TRY IT
Copy out each line of the material exactly. Pictures do not belong in the copy.

GIVEN DATA
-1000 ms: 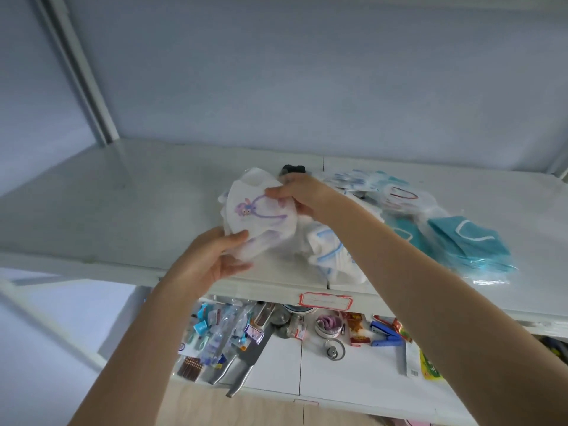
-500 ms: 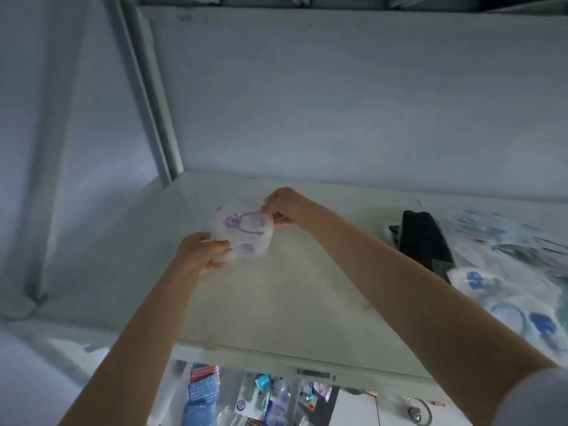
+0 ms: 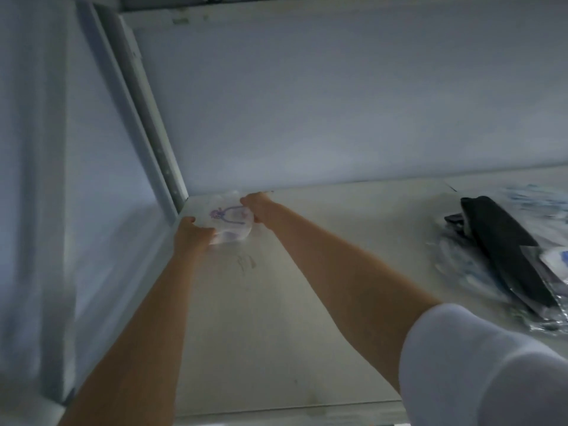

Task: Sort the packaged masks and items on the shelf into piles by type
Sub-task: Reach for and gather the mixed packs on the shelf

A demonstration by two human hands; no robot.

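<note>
A white packaged mask with a purple cartoon print sits at the shelf's far left back corner. My left hand grips its near left edge. My right hand holds its far right edge. Both arms reach far forward over the white shelf. At the right edge lies the heap of other packaged masks, with a black packaged item on top; most of that heap is cut off by the frame.
A white upright post stands at the shelf's left back corner, right beside the held mask. The back wall runs close behind it. A white sleeve fills the lower right.
Both hands carried the cartoon mask left and back, away from the heap and into the shelf's far left corner. The view swung left, so the heap now lies at the right edge.
</note>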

ANSWER TO THE PROBLEM
-1000 ms: 
-500 ms: 
+0 ms: 

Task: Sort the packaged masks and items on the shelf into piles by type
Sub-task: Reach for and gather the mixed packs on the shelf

A demonstration by two human hands; no robot.

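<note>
A white packaged mask with a purple cartoon print sits at the shelf's far left back corner. My left hand grips its near left edge. My right hand holds its far right edge. Both arms reach far forward over the white shelf. At the right edge lies the heap of other packaged masks, with a black packaged item on top; most of that heap is cut off by the frame.
A white upright post stands at the shelf's left back corner, right beside the held mask. The back wall runs close behind it. A white sleeve fills the lower right.
Both hands carried the cartoon mask left and back, away from the heap and into the shelf's far left corner. The view swung left, so the heap now lies at the right edge.
</note>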

The response to this exercise is complete.